• What needs to be done: Once you have located the line containing "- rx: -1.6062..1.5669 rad" in the material below, return it exactly along with each line after it through the line containing "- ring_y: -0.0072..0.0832".

===== Information provided

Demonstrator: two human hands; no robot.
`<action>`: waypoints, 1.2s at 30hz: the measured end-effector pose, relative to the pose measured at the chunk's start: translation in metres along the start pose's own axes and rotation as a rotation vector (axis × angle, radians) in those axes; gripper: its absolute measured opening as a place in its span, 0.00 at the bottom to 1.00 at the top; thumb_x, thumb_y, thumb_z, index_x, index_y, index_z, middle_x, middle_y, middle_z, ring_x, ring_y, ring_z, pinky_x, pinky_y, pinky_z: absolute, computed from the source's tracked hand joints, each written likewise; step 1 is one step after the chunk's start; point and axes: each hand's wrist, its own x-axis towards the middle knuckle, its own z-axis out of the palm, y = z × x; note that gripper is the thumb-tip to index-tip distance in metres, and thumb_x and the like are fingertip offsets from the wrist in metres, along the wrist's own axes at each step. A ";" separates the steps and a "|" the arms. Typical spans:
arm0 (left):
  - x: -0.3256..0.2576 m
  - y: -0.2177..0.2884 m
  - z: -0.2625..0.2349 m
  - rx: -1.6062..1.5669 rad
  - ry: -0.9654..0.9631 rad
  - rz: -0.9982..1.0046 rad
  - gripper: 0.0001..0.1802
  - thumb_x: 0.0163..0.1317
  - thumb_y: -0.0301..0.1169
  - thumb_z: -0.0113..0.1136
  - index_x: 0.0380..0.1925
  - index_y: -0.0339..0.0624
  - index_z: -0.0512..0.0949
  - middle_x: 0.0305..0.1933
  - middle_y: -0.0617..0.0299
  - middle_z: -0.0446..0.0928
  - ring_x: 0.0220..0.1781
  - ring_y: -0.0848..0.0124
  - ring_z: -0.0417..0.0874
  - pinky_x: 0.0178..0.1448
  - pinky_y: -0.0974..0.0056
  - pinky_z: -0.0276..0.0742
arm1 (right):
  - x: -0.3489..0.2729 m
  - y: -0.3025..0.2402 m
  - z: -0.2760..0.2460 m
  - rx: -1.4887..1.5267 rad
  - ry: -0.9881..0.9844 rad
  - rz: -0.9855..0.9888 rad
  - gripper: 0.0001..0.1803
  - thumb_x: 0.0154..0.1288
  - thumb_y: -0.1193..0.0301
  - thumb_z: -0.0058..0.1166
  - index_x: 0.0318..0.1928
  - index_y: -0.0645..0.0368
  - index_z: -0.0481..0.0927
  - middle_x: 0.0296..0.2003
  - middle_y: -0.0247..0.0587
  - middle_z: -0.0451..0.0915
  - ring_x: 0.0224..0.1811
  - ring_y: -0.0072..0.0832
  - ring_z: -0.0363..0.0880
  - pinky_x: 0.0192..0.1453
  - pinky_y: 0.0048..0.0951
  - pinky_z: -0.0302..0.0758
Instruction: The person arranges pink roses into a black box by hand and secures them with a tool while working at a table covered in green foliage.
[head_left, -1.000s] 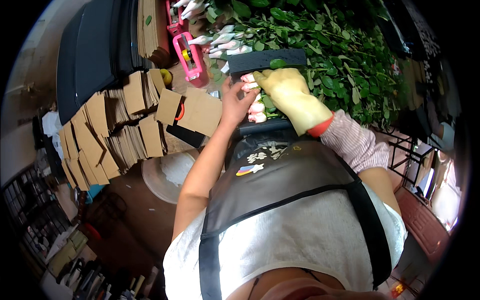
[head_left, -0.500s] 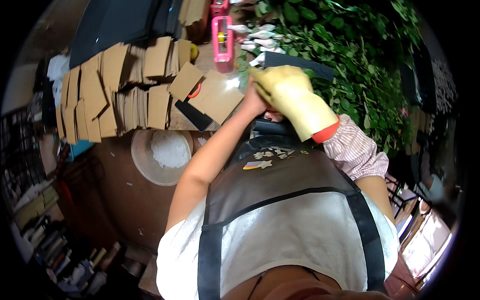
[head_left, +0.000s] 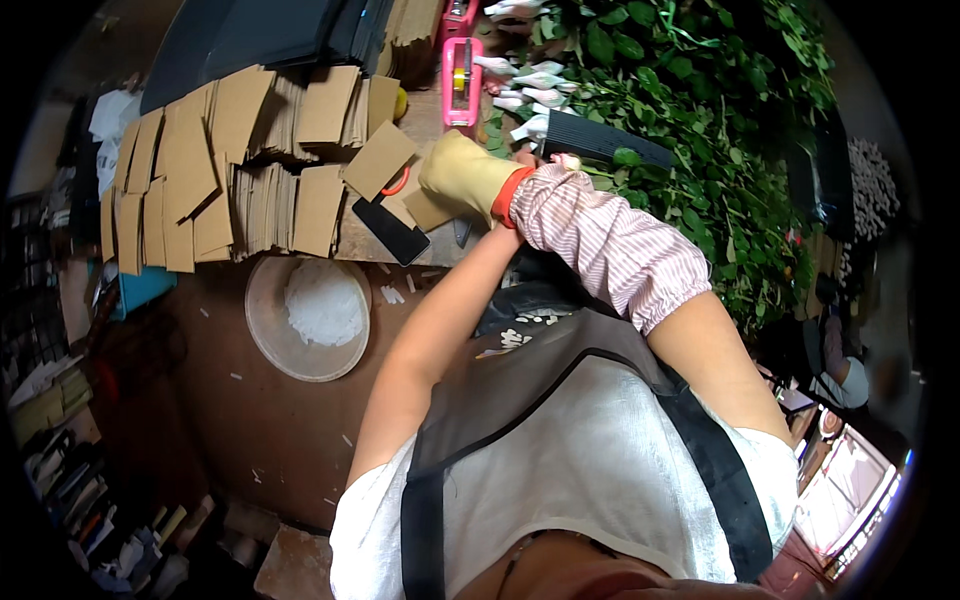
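My right hand, in a yellow glove with an orange cuff, reaches across my left forearm and lies over a brown cardboard piece. Its fingers are turned away, so I cannot see whether they grip it. Most of my bare left hand is hidden behind the glove and the striped sleeve; only a bit shows near a dark corrugated sheet. A pale pink flower head peeks out beside that sheet. Close to the glove are a black phone-like slab and an orange-red loop handle.
Stacks of brown cardboard stand on the left. A pink tape dispenser sits at the back, with white-wrapped flower heads beside it. Leafy stems heap up at right. Below the table edge stands a round tub with white material inside.
My gloved right hand has swung left and nearer, from above the dark corrugated sheet onto the cardboard. My left hand has moved slightly farther away and is now behind the right arm.
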 end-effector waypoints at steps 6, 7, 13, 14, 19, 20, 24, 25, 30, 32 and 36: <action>0.006 0.002 0.012 0.236 0.064 0.238 0.28 0.74 0.44 0.53 0.67 0.39 0.65 0.68 0.53 0.70 0.69 0.62 0.72 0.76 0.55 0.64 | -0.102 0.039 -0.016 0.416 0.689 0.257 0.13 0.69 0.65 0.59 0.50 0.52 0.86 0.42 0.40 0.88 0.43 0.42 0.87 0.43 0.41 0.82; 0.009 0.006 -0.002 0.211 0.000 0.082 0.29 0.67 0.37 0.64 0.63 0.38 0.68 0.64 0.52 0.74 0.65 0.64 0.76 0.69 0.55 0.72 | -0.125 0.036 -0.029 0.678 0.741 0.380 0.14 0.70 0.64 0.59 0.51 0.55 0.85 0.40 0.38 0.88 0.42 0.38 0.87 0.44 0.38 0.82; 0.006 0.010 0.000 0.204 0.113 -0.079 0.37 0.57 0.41 0.73 0.57 0.34 0.63 0.58 0.45 0.63 0.62 0.49 0.70 0.67 0.54 0.69 | -0.243 0.018 0.003 1.738 0.507 1.040 0.15 0.74 0.63 0.59 0.49 0.63 0.82 0.34 0.28 0.81 0.29 0.14 0.76 0.33 0.18 0.76; 0.005 0.008 0.001 0.206 0.080 -0.109 0.37 0.58 0.41 0.72 0.58 0.34 0.62 0.58 0.44 0.63 0.63 0.47 0.69 0.69 0.54 0.67 | -0.247 0.013 0.013 1.786 0.452 1.063 0.15 0.74 0.64 0.58 0.49 0.64 0.82 0.35 0.28 0.82 0.29 0.14 0.76 0.34 0.19 0.77; 0.006 -0.014 -0.027 0.099 0.088 -0.060 0.17 0.64 0.36 0.67 0.46 0.37 0.78 0.49 0.49 0.76 0.56 0.56 0.75 0.64 0.58 0.70 | -0.244 0.010 0.045 1.785 0.353 1.138 0.16 0.75 0.63 0.58 0.50 0.64 0.81 0.36 0.29 0.81 0.32 0.15 0.77 0.32 0.19 0.78; 0.004 -0.019 -0.039 -0.002 0.166 -0.103 0.11 0.66 0.33 0.65 0.41 0.37 0.80 0.43 0.56 0.79 0.49 0.64 0.79 0.59 0.62 0.73 | -0.240 0.009 0.045 1.794 0.350 1.123 0.16 0.75 0.63 0.58 0.50 0.64 0.81 0.36 0.29 0.81 0.32 0.15 0.77 0.32 0.19 0.78; 0.001 0.021 -0.077 0.268 0.175 -0.008 0.11 0.67 0.31 0.65 0.46 0.38 0.81 0.40 0.59 0.82 0.41 0.71 0.83 0.48 0.66 0.78 | -0.239 0.005 0.044 1.764 0.381 1.167 0.17 0.74 0.63 0.58 0.50 0.65 0.81 0.35 0.30 0.81 0.31 0.16 0.77 0.31 0.19 0.78; 0.005 0.039 -0.074 0.282 0.033 0.093 0.11 0.67 0.31 0.65 0.46 0.38 0.81 0.39 0.59 0.82 0.39 0.72 0.83 0.45 0.66 0.78 | -0.239 0.006 0.052 1.790 0.392 1.173 0.17 0.74 0.63 0.58 0.50 0.65 0.81 0.34 0.29 0.80 0.29 0.15 0.76 0.30 0.18 0.78; 0.038 0.091 -0.041 0.620 -0.515 0.358 0.48 0.48 0.50 0.78 0.64 0.35 0.68 0.50 0.44 0.81 0.52 0.49 0.84 0.55 0.51 0.80 | -0.238 0.008 0.041 1.734 0.381 1.146 0.17 0.74 0.61 0.59 0.50 0.64 0.82 0.29 0.30 0.81 0.26 0.16 0.76 0.29 0.19 0.77; 0.043 0.104 -0.027 0.779 -0.606 0.272 0.58 0.39 0.55 0.82 0.62 0.30 0.63 0.53 0.38 0.78 0.57 0.43 0.80 0.60 0.48 0.78 | -0.244 0.016 0.036 1.381 0.208 1.115 0.19 0.72 0.56 0.59 0.47 0.60 0.85 0.30 0.41 0.86 0.31 0.30 0.85 0.38 0.33 0.81; 0.054 0.120 -0.010 0.984 -0.772 0.028 0.54 0.36 0.55 0.84 0.52 0.34 0.61 0.49 0.36 0.78 0.55 0.39 0.80 0.58 0.48 0.79 | -0.257 0.013 0.010 0.601 0.297 0.871 0.23 0.71 0.51 0.56 0.37 0.60 0.85 0.27 0.48 0.85 0.31 0.41 0.86 0.39 0.43 0.80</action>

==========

• Finished exercise:
  - rx: -1.6062..1.5669 rad
  - ry: -0.9654..0.9631 rad
  - rz: -0.9982..1.0046 rad
  - gripper: 0.0001..0.1802
  - thumb_x: 0.0163..0.1317
  - thumb_y: -0.0301..0.1169
  - thumb_z: -0.0113..0.1136
  - index_x: 0.0380..0.1925
  - index_y: -0.0339..0.0624
  - index_z: -0.0512..0.0949
  - middle_x: 0.0305..0.1933
  - middle_y: -0.0617..0.0299
  - middle_z: -0.0446..0.0928
  - ring_x: 0.0220..0.1781
  - ring_y: -0.0848..0.0124
  - ring_z: -0.0417..0.0874
  - pinky_x: 0.0178..0.1448
  - pinky_y: -0.0974..0.0056
  - pinky_z: -0.0276..0.0742
arm1 (right):
  - x: -0.3489..0.2729 m
  - y: -0.3025..0.2402 m
  - z: -0.2760..0.2460 m
  - rx: -1.4887..1.5267 rad
  - ry: -0.9881..0.9844 rad
  - rz: -0.9855..0.9888 rad
  - gripper: 0.0001..0.1803
  - thumb_x: 0.0154..0.1288
  - thumb_y: -0.1193..0.0301
  - thumb_z: -0.0058..0.1166
  - index_x: 0.0318..0.1928
  - index_y: -0.0645..0.0368
  - index_z: -0.0481..0.0927
  - middle_x: 0.0296..0.2003
  - middle_y: -0.0247..0.0587
  - middle_z: -0.0451..0.0915
  - ring_x: 0.0224..0.1811
  - ring_y: -0.0072..0.0832

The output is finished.